IHSG BEI Ditutup Melemah, Pasar `wait and see` Rilis Inflasi
IHSG anjlok 8,73 persen sepekan (Tribun)
IHSG ditutup melemah 13,40 poin atau 0,19 persen ke posisi 6.953,26. Sementara kelompok 45 saham unggulan atau indeks LQ45 turun 1,67 poin atau 0,17 persen ke posisi 962,25.
“Di sisi lain, koreksi dari IHSG diperkirakan merupakan profit taking yang terjadi di tengah sentimen yang cukup positif secara global, dimana rilis data ekonomi Amerika Serikat (AS) yang mulai membaik, Dan diperkirakan investor menanti rilis data inflasi Indonesia dan data manufaktur China pada esok hari,“ ungkap Analis MNC Sekuritas Herditya Wicaksana saat dihubungi oleh Antara di Jakarta, Kamis.

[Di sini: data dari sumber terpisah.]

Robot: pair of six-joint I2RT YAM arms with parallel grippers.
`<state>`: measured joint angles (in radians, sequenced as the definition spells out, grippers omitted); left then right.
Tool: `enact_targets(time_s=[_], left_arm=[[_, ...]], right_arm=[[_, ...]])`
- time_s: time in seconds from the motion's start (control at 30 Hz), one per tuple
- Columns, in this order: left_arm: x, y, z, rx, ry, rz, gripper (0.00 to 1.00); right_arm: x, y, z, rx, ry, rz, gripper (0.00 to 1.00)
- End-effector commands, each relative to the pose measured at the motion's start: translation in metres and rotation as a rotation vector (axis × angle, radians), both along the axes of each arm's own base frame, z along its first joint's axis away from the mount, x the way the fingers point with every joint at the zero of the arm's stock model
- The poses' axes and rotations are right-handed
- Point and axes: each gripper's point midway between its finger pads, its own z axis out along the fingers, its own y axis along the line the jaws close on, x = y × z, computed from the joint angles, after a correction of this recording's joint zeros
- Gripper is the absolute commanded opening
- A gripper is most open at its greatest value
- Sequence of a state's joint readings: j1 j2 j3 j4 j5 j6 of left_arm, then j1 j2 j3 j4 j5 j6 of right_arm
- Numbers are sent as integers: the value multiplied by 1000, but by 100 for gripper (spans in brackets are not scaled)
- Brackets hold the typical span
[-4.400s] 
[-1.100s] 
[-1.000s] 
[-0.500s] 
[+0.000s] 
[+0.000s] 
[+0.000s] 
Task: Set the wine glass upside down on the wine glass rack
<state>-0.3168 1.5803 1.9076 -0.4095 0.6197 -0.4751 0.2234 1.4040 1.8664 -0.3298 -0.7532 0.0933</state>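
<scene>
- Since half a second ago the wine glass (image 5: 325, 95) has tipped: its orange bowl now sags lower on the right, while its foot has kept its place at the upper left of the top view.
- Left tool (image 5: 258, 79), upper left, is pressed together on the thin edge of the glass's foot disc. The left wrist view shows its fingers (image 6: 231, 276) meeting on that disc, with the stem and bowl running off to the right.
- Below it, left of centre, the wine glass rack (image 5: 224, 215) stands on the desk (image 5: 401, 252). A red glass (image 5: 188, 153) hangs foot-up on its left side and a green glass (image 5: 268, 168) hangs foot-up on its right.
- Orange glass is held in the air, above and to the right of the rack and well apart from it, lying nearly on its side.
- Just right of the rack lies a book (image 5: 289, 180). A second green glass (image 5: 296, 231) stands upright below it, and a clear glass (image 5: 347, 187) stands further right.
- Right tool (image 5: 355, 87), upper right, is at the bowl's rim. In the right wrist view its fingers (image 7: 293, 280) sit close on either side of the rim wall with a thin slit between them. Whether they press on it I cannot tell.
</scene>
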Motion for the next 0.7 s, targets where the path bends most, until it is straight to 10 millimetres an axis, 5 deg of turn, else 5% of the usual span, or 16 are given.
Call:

Dari dalam negeri, Badan Pusat Statistik (BPS) akan melaporkan inflasi Indeks Harga Konsumen (IHK) Indonesia periode Agustus 2023 pada Jumat besok 1 September 2023.
Inflasi IHK periode Agustus 2023 diperkirakan akan meningkat secara tahunan atau year on year (yoy), namun, secara bulanan atau month to month (mtm) diperkirakan akan melandai setelah kenaikan yang cukup tinggi pada bulan lalu.
Dibuka menguat, IHSG bergerak ke teritori negatif sampai penutupan sesi pertama perdagangan saham. Pada sesi kedua, IHSG masih betah di zona merah hingga penutupan perdagangan saham.
Berdasarkan Indeks Sektoral IDX-IC, dua sektor meningkat yaitu dipimpin sektor teknologi sebesar 0,74 persen, diikuti sektor keuangan yang naik sebesar 0,61 persen.
Sembilan sektor terkoreksi yaitu dipimpin sektor kesehatan yang turun minus 1,68 persen, diikuti sektor infrastruktur 1,19 persen.